Instructions to follow:
Beneath this line is the data. Output exactly the lines from the line with "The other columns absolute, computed" to the line with "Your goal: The", both ends included, and nothing more.
◇ ◇ ◇ ◇ ◇ ◇ ◇
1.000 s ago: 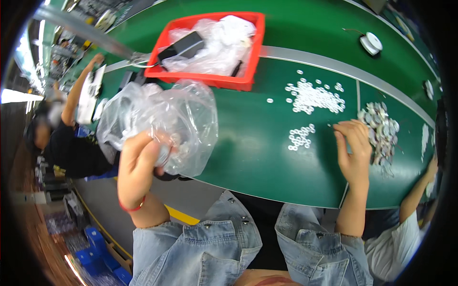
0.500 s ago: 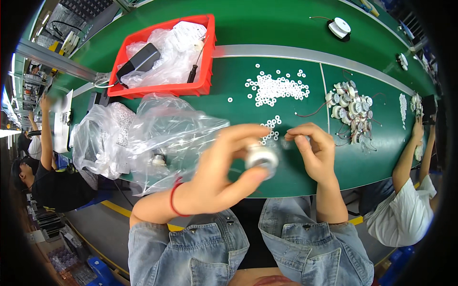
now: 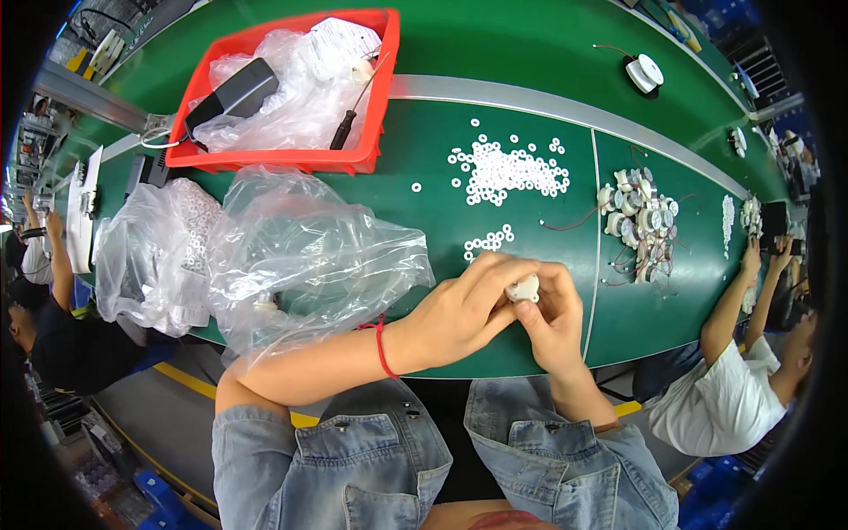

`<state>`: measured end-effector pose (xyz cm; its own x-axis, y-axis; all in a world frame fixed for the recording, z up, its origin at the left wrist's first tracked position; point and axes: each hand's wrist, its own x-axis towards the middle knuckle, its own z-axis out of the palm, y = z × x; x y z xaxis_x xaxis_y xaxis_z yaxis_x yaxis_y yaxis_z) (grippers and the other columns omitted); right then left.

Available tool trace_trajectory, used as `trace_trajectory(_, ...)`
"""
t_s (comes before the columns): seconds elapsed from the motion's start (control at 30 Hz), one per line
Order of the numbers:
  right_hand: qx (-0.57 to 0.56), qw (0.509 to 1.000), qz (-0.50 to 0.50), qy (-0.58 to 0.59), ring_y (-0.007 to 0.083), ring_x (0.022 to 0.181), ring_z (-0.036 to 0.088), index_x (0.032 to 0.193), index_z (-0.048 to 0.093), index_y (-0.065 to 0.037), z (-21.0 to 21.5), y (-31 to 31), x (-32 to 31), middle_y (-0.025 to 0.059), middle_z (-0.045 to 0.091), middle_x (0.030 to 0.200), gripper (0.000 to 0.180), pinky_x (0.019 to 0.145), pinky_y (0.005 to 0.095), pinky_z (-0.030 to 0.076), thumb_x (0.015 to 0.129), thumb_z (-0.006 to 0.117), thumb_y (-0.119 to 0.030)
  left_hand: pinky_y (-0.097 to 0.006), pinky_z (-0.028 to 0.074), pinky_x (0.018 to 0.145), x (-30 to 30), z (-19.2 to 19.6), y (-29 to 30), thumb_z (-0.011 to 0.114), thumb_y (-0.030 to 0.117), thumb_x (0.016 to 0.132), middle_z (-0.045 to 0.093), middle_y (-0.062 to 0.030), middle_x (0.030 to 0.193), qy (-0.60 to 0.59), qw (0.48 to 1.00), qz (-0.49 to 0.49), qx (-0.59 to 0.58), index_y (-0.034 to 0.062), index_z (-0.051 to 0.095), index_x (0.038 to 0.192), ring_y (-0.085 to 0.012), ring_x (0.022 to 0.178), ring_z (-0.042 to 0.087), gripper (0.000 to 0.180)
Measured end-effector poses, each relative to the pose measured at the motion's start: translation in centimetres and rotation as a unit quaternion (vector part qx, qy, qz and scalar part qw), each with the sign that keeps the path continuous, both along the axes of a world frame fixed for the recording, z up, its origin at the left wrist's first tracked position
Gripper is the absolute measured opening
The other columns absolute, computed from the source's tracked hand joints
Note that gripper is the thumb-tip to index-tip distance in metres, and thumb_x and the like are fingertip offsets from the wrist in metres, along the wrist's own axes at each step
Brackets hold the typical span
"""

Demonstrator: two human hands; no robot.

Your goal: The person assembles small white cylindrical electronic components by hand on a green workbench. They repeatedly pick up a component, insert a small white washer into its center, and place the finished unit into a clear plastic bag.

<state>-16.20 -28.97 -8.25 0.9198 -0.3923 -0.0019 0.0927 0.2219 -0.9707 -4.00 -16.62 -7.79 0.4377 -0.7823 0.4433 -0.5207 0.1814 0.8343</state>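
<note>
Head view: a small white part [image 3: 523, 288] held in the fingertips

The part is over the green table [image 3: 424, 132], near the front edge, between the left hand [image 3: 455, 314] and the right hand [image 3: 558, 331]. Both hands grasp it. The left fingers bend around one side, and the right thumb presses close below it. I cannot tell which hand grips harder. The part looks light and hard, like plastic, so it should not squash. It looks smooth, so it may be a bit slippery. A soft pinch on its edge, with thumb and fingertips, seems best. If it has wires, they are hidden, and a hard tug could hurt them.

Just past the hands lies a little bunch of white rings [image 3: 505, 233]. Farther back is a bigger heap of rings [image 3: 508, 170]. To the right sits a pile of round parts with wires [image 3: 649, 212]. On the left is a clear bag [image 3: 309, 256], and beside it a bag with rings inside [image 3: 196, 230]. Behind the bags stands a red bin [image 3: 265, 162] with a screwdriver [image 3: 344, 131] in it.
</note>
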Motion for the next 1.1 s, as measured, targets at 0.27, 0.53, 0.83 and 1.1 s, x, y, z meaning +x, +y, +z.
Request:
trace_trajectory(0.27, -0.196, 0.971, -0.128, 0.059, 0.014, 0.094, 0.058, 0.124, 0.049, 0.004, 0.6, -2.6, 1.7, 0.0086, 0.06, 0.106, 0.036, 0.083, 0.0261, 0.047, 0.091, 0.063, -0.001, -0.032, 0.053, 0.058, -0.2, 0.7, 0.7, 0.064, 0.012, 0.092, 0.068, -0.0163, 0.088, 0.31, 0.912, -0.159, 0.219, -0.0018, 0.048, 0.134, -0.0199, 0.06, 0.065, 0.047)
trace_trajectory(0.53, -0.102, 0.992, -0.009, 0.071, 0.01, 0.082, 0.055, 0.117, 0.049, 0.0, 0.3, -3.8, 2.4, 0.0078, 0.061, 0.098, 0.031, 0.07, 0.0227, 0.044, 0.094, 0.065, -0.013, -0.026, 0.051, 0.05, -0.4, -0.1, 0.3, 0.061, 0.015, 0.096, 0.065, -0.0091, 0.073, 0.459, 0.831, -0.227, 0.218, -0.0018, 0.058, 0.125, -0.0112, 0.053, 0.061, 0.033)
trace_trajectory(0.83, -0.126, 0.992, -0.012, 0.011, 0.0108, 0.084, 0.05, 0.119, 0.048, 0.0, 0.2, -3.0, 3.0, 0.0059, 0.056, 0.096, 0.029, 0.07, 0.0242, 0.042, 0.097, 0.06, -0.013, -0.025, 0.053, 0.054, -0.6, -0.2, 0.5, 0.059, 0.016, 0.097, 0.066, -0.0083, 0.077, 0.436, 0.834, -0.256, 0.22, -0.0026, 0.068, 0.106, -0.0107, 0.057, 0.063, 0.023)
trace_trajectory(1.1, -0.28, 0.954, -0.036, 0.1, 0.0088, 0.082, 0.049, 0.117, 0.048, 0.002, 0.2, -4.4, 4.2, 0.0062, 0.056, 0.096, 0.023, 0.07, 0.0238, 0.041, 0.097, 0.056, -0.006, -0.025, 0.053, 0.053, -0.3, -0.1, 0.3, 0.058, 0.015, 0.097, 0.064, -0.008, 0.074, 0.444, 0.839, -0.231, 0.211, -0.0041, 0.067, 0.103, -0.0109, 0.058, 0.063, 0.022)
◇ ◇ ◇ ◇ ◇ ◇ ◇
Solution:
The other columns absolute, computed from the source's tracked hand joints
Note that gripper is the thumb-tip to index-tip distance in metres, and thumb_x and the like are fingertip offsets from the wrist in metres, along the wrist's own axes at each step
Brackets hold the typical span
"""

Demonstrator: two human hands; no robot.

Your goal: The person assembles small white cylindrical electronic components by hand on a green workbench. They repeatedly pick up a component, insert a small white washer into its center, and place the finished unit into a clear plastic bag.

That concludes the answer to this exercise.